Now that car OEMs are finding ways to make S32G perform more tasks, Carlson jokingly said, “We are now saying the G in the S32G stands for general-purpose processor.”
Just to recap, S32G is a vehicle network processor that combines ASIL D safety, hardware security, high-performance real-time and application processing, and network acceleration for service-oriented gateways, domain controllers and safety co-processors.
The processor includes: Quad Arm Cotex-A53 cores with Arm Neon technology organized in two clusters of two cores with optional cluster lockstep for applications and services. It also features triple Arm Cortex-M7 lockstep cores for real-time applications, a low latency communication engine for automotive network acceleration and packet forwarding engine for ethernet network acceleration.

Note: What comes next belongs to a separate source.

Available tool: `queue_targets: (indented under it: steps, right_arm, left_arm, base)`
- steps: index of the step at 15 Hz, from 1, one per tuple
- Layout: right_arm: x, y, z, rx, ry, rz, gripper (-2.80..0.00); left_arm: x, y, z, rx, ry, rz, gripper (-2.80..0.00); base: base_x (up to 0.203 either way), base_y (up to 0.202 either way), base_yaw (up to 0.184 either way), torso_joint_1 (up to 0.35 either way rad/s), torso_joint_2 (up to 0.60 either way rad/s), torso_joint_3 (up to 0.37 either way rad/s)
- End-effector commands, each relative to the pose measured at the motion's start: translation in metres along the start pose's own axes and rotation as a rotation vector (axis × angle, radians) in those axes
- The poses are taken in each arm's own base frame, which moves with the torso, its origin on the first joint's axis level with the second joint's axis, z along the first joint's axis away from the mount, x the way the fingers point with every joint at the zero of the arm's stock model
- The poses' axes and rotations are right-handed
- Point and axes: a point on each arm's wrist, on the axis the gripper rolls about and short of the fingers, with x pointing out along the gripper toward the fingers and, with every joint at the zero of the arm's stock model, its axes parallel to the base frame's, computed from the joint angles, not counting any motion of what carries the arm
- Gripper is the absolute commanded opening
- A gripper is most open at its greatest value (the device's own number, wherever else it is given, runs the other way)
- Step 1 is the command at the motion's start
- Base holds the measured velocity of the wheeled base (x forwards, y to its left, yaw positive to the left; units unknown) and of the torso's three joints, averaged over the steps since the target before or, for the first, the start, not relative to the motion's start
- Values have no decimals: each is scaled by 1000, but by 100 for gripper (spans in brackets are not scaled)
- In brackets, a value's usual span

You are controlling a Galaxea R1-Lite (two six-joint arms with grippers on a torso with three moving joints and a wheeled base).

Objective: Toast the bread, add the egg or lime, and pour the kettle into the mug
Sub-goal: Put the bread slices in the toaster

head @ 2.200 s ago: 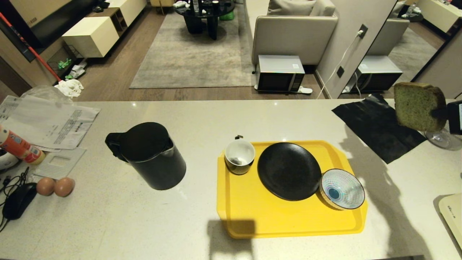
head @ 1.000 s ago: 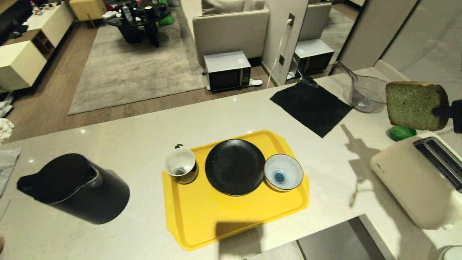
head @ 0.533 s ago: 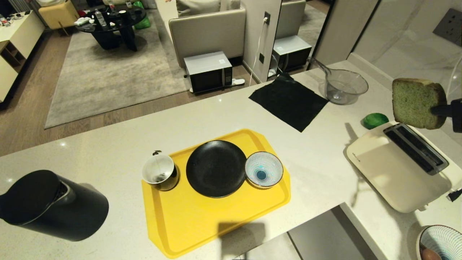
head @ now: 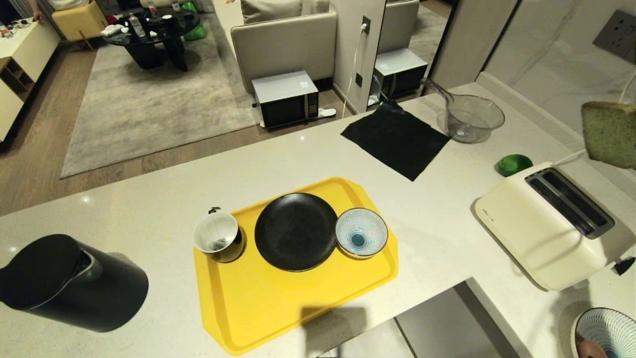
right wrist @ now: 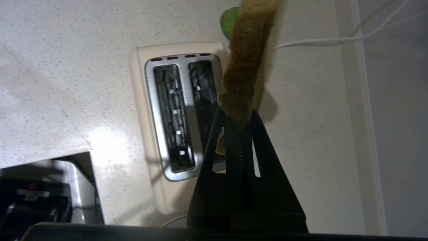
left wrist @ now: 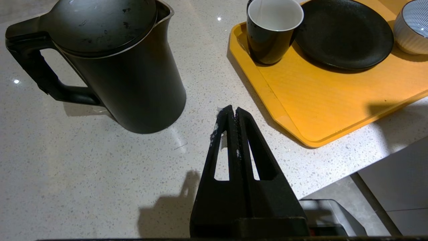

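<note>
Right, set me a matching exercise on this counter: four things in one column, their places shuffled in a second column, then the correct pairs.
Things
1. bread
2. mug
3. lime
4. kettle

Places
A. on the bare counter, left of the yellow tray
B. on the counter just behind the toaster
C. held in the air in the right gripper, above the toaster
D. on the tray, left of the black plate

Pairs: 1-C, 2-D, 3-B, 4-A
</note>
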Motion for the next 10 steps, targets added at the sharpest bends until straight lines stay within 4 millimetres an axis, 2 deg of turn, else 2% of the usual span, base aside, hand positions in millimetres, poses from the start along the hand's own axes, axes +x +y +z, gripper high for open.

As powerful as S32G might seem, Carlson stressed that the goal of NXP’s gateway processor isn’t to send terabytes of raw data to the cloud.
NXP is already working with companies such as Teraki and SafeRide to reduce the data that goes to the cloud by spotting specific anomalies and identifying intelligence. Noting that the company is aware of needle-in-the-haystack problems that plaque the big data, Carlson explained that the goal of the gateway processor is to transmit only what’s important without burning a lot of cycles.
The lesson is that the development of new cloud-powered services takes a village. Over at NXP, “we are developing a number of partnerships right now,” said Carlson. The NXP-AWS deal is “just the starting point” of what more to come from the new infrastructure, he added.